Delayed Action: The Hold-Open Hydraulic Timer
Some Floor Spring models incorporate a delayed action feature that holds the door open for an adjustable period before initiating closure. This is particularly valuable for accessibility applications, where a slow-closing door allows wheelchair users or persons with limited mobility sufficient time to pass through the opening. The delayed action circuit functions by trapping oil in a separate accumulator chamber when the door reaches its fully open position. A small bleed valve allows this oil to escape at a controlled rate, and only when sufficient oil has been released does the main spring overcome the hydraulic lock and begin the closing cycle. The delay period is adjusted by setting this bleed valve, with typical adjustment ranges spanning from a few seconds to over 30 seconds.

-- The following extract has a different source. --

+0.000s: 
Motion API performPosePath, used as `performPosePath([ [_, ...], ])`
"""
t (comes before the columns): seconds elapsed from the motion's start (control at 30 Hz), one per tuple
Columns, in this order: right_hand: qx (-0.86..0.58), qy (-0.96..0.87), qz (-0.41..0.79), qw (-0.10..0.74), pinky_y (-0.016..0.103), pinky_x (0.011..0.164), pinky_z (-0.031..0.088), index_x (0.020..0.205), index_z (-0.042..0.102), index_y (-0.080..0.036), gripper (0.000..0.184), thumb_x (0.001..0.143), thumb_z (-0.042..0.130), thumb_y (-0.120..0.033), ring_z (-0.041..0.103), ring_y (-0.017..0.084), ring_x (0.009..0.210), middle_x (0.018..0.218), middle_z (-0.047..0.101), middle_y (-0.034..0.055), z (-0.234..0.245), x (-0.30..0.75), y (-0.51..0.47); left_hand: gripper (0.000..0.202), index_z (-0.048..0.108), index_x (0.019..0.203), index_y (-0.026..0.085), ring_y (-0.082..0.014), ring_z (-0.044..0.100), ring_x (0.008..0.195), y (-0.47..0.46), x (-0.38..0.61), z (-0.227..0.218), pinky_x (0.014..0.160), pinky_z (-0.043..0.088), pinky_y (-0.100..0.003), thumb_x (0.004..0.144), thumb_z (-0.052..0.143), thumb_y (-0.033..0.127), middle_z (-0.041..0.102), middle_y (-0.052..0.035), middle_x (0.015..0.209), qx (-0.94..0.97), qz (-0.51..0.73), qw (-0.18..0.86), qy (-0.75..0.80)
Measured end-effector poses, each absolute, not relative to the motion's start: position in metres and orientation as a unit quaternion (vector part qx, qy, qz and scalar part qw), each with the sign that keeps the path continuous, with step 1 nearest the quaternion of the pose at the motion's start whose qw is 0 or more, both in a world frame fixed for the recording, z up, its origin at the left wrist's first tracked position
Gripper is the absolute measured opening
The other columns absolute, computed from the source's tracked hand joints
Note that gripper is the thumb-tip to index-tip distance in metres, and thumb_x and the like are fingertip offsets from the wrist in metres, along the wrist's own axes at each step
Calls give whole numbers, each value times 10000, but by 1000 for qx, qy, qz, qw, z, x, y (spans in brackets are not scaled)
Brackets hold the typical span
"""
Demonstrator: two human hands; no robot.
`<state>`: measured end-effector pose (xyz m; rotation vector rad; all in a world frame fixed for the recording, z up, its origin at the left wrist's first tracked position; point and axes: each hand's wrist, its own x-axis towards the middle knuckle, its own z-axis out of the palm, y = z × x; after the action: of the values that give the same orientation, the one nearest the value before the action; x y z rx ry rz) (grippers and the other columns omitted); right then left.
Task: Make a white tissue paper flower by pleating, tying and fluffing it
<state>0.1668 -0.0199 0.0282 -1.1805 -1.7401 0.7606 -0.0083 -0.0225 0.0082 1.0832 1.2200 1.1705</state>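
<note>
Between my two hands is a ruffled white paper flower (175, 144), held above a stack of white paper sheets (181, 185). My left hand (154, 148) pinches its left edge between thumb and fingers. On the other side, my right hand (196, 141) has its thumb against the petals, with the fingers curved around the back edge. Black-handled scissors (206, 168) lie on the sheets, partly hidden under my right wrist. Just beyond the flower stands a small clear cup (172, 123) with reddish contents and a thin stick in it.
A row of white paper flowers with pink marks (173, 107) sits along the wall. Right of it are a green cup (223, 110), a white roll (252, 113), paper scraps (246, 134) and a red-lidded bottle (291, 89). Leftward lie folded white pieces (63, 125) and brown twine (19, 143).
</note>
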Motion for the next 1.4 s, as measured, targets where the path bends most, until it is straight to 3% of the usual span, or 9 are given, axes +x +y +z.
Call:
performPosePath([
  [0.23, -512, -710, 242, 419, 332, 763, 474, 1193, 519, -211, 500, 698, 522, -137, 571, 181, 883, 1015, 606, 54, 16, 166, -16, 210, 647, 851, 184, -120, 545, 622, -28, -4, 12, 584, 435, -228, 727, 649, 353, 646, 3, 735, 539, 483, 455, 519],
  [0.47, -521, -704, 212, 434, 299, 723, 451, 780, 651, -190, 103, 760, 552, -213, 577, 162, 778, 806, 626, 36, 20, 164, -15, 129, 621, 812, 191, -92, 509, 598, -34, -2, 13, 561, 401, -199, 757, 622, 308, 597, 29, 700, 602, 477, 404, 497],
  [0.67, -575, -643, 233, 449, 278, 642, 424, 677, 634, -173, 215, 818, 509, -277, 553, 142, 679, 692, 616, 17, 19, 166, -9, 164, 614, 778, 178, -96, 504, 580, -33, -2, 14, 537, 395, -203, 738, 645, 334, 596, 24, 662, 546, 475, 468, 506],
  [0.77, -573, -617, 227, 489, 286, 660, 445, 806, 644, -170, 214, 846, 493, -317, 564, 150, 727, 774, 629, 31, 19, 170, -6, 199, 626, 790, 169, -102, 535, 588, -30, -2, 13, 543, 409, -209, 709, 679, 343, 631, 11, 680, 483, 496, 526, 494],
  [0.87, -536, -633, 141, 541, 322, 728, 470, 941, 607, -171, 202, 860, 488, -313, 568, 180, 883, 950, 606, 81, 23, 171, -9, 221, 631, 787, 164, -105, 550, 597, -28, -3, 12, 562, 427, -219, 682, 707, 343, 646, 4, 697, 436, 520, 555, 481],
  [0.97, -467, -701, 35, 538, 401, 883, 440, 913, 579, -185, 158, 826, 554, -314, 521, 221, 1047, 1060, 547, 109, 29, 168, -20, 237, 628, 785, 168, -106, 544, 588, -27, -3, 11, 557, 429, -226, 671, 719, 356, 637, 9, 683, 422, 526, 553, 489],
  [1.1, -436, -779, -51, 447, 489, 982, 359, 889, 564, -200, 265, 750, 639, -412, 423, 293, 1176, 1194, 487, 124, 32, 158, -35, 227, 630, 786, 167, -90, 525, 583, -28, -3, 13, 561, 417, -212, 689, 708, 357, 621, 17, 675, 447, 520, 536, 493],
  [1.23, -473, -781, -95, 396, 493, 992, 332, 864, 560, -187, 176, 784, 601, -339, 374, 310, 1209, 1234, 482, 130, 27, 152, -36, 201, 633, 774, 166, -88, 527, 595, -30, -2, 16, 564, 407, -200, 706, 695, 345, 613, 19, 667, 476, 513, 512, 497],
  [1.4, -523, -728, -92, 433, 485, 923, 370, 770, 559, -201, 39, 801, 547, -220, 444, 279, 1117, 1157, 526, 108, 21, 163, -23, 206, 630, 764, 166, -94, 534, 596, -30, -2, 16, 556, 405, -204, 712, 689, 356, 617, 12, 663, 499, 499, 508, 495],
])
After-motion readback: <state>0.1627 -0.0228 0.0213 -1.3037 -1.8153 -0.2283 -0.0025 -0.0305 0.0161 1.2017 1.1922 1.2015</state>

The delayed action mechanism introduces additional complexity to the hydraulic circuit, requiring additional seals, check valves, and precisely machined accumulator volumes. This complexity increases both manufacturing cost and potential failure points, which is why delayed action is typically offered as an optional feature rather than included as standard.
Conclusion
The hidden hydraulic valves within a Floor Spring represent a remarkable convergence of fluid dynamics, precision manufacturing, and practical engineering. The closing speed valve metering the main return stroke, the latching valve softening the final approach, the back-check valve absorbing opening impacts, and the delayed action system accommodating accessibility needs, all operate silently within a sealed unit beneath the floor. Their proper adjustment requires understanding the interdependence of these circuits—a change to the closing speed alters the pressure conditions seen by the latching and back-check valves, and adjustments must be made in the correct sequence: back-check first, then closing speed, then latching speed, and finally delayed action if fitted. The hidden valve system within a Floor Spring is invisible to building occupants, yet its reliable function is experienced every time a heavy door closes with controlled, silent precision.